My husband told me he was having an affair—and then he walked out. I was certain that he would not divorce our son, too.

I was wrong.

He walked out and never looked back. I, the Amazon warrior, found I could not walk away. I could not drop the baby. Whether gender differences are innate or conditioned, I began to note, and rue, some of the differences. However, I learned that even a pro-mother, pro-collective child- rearing Israeli kibbutz can have fairly rigid, punitive views of what a "good" mother can and cannot do.

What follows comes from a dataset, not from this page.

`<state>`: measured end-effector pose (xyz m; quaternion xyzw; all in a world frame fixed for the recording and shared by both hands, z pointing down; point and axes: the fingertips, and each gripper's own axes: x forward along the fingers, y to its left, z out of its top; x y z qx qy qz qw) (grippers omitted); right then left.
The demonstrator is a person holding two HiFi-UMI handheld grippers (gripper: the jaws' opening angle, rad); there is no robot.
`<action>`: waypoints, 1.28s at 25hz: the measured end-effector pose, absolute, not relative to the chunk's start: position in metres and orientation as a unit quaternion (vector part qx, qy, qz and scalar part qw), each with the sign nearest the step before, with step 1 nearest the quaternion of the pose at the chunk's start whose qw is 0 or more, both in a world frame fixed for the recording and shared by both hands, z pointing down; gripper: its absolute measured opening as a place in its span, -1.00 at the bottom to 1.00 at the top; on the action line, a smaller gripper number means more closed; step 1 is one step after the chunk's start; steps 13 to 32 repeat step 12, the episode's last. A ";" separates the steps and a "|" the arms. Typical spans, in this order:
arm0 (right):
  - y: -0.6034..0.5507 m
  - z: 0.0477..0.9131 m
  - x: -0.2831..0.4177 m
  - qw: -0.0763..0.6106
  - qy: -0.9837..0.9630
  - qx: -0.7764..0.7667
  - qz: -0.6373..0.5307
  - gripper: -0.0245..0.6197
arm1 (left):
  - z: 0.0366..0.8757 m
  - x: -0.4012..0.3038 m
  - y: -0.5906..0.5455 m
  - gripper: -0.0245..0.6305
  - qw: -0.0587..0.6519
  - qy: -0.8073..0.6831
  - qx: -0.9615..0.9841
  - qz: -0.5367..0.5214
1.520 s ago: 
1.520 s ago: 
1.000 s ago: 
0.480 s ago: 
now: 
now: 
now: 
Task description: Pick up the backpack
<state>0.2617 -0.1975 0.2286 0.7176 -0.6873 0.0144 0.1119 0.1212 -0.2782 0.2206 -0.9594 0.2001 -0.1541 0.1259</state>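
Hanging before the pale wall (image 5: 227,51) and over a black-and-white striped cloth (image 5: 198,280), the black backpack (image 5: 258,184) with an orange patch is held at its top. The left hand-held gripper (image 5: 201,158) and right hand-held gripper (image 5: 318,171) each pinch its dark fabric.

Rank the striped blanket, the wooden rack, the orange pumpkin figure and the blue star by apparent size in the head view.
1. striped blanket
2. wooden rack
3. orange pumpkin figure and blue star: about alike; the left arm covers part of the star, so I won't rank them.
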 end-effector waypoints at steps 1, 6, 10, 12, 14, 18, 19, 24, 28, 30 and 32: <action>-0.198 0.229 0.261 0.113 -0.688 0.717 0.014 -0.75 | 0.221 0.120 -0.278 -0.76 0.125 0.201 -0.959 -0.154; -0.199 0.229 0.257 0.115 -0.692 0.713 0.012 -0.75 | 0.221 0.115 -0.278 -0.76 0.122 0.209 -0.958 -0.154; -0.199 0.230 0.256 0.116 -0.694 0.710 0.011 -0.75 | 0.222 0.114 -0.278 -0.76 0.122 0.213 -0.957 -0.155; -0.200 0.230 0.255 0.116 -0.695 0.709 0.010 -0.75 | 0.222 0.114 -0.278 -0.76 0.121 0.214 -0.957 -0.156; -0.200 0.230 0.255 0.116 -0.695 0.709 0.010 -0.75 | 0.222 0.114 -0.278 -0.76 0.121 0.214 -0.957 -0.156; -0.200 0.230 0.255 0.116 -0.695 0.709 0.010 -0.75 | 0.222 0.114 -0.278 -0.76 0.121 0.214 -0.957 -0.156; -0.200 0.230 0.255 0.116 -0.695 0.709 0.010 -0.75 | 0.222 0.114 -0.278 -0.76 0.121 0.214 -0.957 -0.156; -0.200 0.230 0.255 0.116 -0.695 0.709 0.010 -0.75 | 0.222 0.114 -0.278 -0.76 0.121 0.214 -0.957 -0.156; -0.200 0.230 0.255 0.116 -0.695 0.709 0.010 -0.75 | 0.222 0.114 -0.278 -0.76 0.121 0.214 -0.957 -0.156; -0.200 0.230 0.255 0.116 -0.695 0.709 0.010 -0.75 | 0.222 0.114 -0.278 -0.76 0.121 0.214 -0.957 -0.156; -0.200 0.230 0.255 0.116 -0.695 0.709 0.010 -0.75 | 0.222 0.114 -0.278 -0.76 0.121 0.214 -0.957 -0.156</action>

Once, in 1980, after working at the United Nations and attending an international, profoundly anti-Zionist/anti-Semitic conference in Copenhagen, I flew to Israel with Ariel and a babysitter. My mission: To convince the Israeli government to hold a radical feminist conference. I also wanted to live on a kibbutz for awhile. For years, many kibbutzim were reluctant to allow single women, including Yom-Kippur war-widows to join- -lest they "steal" the married men. I, too, was perceived as such a dangerous single woman. I had been a member of the Hashomer Hatzair kibbutz movement from the ages of 8-11. I now turned to my old movement. Eventually, with the assistance of Israeli writer, Yoram Kiniuk, I found a Hashomer Hatzair kibbutz which housed all its childen in a Children's House. I had to stay over in Jerusalem for some back-to-back meetings for one night. When I called the kibbutz, the woman on the phone insisted that I come back, that my babysitter (with whom I was sharing a small cottage), had fallen ill working in the orchard and a two year old needed his mother. "I can't come back," said I. "Why not put Ariel in the children's house for one night?" "Oh no, we can't do that." "Alright then. Put him out in the road for the night if you must." Of course, they did no such thing. Ariel spent an uneventful night with all the other children. And I got nought but glares and stares upon my return.

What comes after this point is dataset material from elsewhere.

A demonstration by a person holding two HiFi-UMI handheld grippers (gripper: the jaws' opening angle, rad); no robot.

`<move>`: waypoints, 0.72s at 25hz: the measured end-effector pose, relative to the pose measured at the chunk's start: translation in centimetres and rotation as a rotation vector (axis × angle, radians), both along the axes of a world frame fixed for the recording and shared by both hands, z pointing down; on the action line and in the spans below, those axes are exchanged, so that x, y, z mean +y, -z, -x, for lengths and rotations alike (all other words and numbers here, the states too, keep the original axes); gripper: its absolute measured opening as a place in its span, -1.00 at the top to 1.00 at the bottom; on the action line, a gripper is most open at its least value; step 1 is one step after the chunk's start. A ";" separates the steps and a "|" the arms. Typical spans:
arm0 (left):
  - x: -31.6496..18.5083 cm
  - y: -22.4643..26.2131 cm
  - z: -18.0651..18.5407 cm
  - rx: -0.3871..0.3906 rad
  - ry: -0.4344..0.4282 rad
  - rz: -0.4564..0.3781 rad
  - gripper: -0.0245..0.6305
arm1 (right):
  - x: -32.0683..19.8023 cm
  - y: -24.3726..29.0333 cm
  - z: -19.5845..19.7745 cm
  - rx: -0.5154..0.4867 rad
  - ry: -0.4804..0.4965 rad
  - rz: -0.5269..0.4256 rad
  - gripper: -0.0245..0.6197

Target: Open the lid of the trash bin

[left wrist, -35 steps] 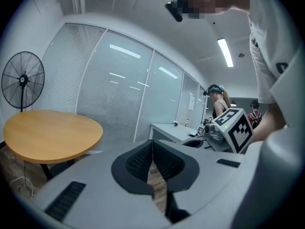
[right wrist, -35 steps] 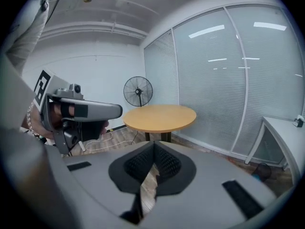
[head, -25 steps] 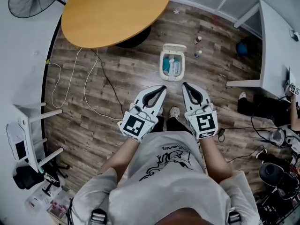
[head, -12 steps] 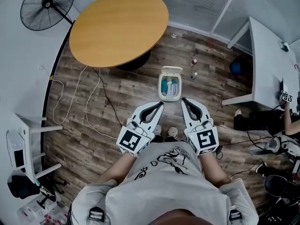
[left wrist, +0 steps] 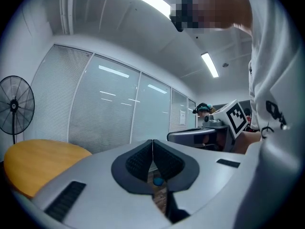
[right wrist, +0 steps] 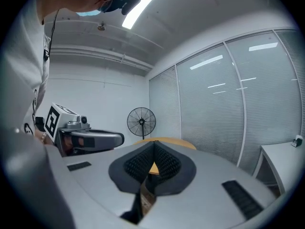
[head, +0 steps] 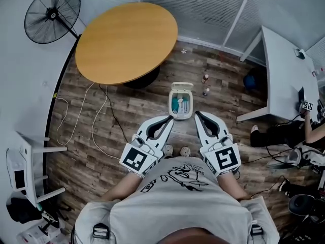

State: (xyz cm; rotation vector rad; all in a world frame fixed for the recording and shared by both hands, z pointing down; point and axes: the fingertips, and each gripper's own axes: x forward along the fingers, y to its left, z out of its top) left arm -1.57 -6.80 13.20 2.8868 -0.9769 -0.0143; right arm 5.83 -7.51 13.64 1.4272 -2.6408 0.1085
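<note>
Head view, looking steeply down on a person standing on a wood floor (head: 101,136). The bin (head: 181,101) stands on the floor just beyond the person's feet, on the near-right side of a round worktop (head: 127,42), with a fan (head: 52,14) at far left. Its inside shows from above, with teal and white contents, and a pale flap, taken to be the lid (head: 182,87), lies at its far edge. On this evidence the lid is judged to be up already, though its exact angle cannot be read from overhead.

The left gripper (head: 170,119) and right gripper (head: 197,114) are held side by side in front of the body, pointing toward the bin from its near side. Both appear to be carried high above it and touch nothing. In the left gripper view and the right gripper view alike, the jaws are closed pad to pad, with nothing between them.

Step in hand: judged to be either the close of the task or a standing pause over the bin. If the lid needs to go further back, the next move calls for lowering one gripper to the far edge and pushing the flap away with the closed jaws.
</note>
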 end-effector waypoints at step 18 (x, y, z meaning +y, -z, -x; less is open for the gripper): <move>0.5 2.6 -1.5 0.027 -0.040 -0.040 0.86 | 1.3 2.6 -1.8 -0.001 -0.059 -0.048 0.90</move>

Who helped me bring Ariel up? Women, sweet women. My mother, in her way. Paid housekeepers and nannies and, in 1983, my first live-in female lover. In 1992, my second female lover, a lawyer, fought very hard (and successfully) for more than six years to obtain child support. She had to put Ariel's father in jail for this to happen, but that's a tale for another day. The court battle rages on.

Ariel's feminist education continues. Last year, a neighborhood magazine, Brooklyn Bridge, asked Ariel to "Brooklynize" his Introduction to With Child. Ariel worked hard on draft #1, and sent it in. Time passed. Finally, his editor, a woman, apologized and explained that her boss kept changing her mind about what she wanted from a piece, that it wasn't just Ariel's piece. Ariel worked on draft #2 and sent it over. Again, a long time passed. I finally called on his behalf, then encouraged Ariel to call one more time. There was a new editor, maybe things would now work out. Finally, Ariel went over, and sat down with a male editor who, in no uncertain terms, said the following: "Your piece is very good but frankly, it is not at all what we had in mind. None of us believe that any son could have such a positive relationship to a feminist mother. We know you have a Mommie Dearest to write. We also understand that if you are still living at home or financially dependent upon your mother, that you are probably afraid to tell the truth. So, look us up in the future when you are ready to tell that truth."